South African dried fruit is as famous as its dried meat, and South African preserves are unbeatable. Claimed by everyone but probably handed down by the Afrikaners' French forebears, preserves, known as konfyt - probably from the French confiture - feature jewel-like pieces of watermelon rind, quince or other hard fruit, soaked in lime water, then cooked in sugar syrup and spices, presented in syrup and eaten on their own. Green fig is one of the best-known and most delicious, steeped in a syrup seasoned with cinnamon and dried ginger.

South African puddings generally are superb, and extremely sweet, and the legacy of all its inhabitants, from English trifle to Afrikaner melktert.
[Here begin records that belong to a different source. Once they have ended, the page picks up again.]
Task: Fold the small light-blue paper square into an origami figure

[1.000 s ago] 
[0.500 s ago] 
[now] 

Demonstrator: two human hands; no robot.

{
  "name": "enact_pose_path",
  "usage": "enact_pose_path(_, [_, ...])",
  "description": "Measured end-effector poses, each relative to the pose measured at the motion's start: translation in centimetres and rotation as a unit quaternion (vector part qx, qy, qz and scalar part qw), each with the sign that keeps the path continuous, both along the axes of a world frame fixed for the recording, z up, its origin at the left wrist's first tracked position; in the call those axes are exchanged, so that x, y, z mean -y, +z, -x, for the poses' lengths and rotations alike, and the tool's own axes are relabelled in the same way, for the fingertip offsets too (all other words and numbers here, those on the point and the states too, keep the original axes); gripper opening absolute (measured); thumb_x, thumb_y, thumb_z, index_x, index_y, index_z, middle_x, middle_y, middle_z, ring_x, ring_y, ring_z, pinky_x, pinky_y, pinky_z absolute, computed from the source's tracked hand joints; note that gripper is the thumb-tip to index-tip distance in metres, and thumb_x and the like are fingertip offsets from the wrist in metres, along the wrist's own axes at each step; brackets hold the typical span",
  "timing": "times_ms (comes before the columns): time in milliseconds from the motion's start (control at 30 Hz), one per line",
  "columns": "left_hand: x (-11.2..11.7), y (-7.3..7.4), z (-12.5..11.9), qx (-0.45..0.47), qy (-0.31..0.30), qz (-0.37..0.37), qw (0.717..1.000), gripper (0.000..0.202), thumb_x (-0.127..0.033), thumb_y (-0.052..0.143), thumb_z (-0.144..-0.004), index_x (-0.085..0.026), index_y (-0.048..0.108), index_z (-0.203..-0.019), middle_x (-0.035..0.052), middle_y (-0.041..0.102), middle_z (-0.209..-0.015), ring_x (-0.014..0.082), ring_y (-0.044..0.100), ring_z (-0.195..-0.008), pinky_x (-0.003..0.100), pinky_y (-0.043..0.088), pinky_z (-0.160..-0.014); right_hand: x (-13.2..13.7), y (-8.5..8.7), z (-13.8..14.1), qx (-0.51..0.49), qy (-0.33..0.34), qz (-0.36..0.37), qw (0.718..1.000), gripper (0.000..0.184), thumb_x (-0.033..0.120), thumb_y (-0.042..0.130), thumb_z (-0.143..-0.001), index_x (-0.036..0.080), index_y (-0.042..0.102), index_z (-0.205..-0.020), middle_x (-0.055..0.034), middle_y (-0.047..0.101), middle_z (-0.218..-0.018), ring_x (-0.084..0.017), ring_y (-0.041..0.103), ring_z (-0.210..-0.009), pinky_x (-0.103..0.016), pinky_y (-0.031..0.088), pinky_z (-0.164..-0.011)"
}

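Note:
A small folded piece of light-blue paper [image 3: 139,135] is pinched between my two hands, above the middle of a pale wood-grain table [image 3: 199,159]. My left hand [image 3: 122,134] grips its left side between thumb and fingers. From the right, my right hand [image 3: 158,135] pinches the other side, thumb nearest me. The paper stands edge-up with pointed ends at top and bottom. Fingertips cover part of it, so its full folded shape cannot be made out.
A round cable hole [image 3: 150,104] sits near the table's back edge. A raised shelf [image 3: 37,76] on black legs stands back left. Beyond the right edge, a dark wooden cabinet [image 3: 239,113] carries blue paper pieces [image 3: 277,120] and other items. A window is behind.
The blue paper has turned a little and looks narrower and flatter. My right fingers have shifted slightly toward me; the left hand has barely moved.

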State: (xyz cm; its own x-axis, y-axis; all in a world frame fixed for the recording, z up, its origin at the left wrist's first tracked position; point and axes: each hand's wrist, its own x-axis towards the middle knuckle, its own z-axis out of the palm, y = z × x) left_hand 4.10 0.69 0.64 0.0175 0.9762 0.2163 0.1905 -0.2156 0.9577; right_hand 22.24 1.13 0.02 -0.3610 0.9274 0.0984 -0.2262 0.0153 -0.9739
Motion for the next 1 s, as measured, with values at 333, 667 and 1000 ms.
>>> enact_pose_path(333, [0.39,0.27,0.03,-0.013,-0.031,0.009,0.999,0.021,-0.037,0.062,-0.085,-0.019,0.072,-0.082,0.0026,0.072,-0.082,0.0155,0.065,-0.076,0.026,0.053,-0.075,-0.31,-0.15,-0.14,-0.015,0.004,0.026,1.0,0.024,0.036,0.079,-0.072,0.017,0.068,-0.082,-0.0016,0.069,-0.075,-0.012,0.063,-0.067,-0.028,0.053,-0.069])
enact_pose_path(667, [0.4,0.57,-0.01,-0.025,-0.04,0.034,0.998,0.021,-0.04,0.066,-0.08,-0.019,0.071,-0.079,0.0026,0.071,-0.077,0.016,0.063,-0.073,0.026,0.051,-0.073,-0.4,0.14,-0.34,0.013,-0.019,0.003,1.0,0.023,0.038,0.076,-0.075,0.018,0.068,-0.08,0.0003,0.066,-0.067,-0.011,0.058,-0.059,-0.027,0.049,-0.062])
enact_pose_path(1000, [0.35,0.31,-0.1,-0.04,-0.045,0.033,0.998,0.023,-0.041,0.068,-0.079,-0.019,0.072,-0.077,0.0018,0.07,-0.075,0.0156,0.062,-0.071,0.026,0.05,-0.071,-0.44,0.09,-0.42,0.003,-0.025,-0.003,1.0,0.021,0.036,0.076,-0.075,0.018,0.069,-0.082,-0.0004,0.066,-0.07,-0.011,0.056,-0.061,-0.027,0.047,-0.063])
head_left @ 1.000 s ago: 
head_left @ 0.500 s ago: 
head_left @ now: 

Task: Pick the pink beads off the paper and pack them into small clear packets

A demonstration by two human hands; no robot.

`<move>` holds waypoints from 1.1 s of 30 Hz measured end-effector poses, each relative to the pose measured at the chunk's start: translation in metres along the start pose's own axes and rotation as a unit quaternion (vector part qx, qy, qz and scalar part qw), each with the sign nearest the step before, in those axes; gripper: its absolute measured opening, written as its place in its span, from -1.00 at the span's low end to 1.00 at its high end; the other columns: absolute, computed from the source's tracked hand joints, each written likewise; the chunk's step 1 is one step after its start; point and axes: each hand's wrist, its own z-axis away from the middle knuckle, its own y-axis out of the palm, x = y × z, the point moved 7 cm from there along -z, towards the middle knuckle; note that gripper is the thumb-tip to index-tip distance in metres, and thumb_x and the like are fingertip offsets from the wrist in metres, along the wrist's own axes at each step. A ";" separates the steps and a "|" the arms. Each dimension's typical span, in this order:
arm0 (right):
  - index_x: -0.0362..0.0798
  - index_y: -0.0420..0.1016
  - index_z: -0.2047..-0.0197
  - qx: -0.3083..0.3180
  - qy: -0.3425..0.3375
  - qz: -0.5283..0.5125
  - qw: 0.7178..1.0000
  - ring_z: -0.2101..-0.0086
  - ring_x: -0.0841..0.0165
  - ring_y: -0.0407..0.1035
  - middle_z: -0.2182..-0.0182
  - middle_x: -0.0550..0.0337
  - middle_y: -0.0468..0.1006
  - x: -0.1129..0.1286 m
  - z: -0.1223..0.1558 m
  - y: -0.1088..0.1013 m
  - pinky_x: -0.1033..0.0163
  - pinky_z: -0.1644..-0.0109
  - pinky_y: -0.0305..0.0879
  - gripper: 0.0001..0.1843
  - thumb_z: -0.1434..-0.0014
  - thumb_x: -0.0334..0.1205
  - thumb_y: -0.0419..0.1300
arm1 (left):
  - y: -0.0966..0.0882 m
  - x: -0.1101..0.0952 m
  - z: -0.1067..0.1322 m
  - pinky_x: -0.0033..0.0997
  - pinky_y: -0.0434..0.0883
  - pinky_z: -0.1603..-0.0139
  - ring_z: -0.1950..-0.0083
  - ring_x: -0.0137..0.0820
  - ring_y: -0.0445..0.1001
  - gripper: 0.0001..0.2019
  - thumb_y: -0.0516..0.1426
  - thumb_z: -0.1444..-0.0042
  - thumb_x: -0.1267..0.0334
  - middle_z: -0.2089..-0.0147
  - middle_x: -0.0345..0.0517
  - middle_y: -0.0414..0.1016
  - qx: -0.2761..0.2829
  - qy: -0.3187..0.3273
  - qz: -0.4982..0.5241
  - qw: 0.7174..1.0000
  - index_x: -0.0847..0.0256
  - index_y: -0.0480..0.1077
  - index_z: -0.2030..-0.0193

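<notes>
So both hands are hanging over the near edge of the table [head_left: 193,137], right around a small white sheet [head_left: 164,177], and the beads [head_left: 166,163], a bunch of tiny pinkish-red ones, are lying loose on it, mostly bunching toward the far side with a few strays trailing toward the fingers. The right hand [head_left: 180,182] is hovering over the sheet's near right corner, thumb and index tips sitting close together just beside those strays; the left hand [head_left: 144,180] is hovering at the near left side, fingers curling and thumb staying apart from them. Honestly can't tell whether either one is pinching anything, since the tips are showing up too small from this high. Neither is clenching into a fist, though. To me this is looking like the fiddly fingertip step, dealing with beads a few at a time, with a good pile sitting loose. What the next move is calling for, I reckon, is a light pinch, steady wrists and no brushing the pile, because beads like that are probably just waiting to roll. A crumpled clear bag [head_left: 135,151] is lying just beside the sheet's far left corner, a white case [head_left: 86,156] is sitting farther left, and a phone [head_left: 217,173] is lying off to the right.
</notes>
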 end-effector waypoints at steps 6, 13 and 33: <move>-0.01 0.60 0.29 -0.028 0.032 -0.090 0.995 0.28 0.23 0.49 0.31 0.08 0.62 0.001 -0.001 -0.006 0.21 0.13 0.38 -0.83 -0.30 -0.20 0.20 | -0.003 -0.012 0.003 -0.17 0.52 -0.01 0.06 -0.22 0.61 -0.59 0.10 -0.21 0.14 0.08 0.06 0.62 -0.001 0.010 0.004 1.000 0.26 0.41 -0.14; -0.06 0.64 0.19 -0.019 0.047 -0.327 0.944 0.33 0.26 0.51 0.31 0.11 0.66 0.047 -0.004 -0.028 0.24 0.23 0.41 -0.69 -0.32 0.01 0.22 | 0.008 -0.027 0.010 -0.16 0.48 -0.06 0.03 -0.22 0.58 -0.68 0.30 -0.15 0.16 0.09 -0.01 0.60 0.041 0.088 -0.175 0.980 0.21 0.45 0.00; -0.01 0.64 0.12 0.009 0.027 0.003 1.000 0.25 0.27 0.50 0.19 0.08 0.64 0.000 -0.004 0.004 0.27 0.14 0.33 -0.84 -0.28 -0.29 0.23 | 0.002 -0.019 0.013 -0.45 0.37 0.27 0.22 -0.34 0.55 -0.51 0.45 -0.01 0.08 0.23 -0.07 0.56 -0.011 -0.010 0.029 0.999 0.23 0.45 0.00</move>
So, to some extent, are the foods most commonly attributed to the Afrikaner: based on Dutch cuisine, with contributions from French and German immigrant communities, with a large dollop of Cape Malay, and tempered by decades of trekking.

Potjiekos, for example, says food writer and restaurateur Peter Veldsman, who invented the term, has been part of South African life since the first settlement at the Cape. "In those days, food was cooked in an open hearth in the kitchen in a black cast-iron pot with legs so that the coals could be scraped under the pot," he notes in Flavours of South Africa. Later, meat, vegetables and spices piled into a three-legged iron pot and cooked for quite a long time over a fire was the perfect way for trek farmers to keep body and soul together. When camp was made, game was stewed, or mutton, goat or old oxen; the pot, its contents protected by a heavy layer of fat, was hooked under the wagon when camp was struck, then unhooked at the next stop and put on the fire.

The Afrikaner's traditional way with vegetables and fruit - baked pumpkin sweetened with golden syrup or honey, spiced sun-dried peaches stewed with cinnamon, cloves, allspice and sugar, or baby marrows and braised onions - all brighten a meal.

Boerewors - farmers' sausage - is another standard Afrikaner dish, the legacy of German settlers who, with - largely - Dutch and French immigrants, formed Afrikaner ancestry. Exceptionally fat, boerewors, an essential at any braai, is made usually of beef, pork, coriander and other spices.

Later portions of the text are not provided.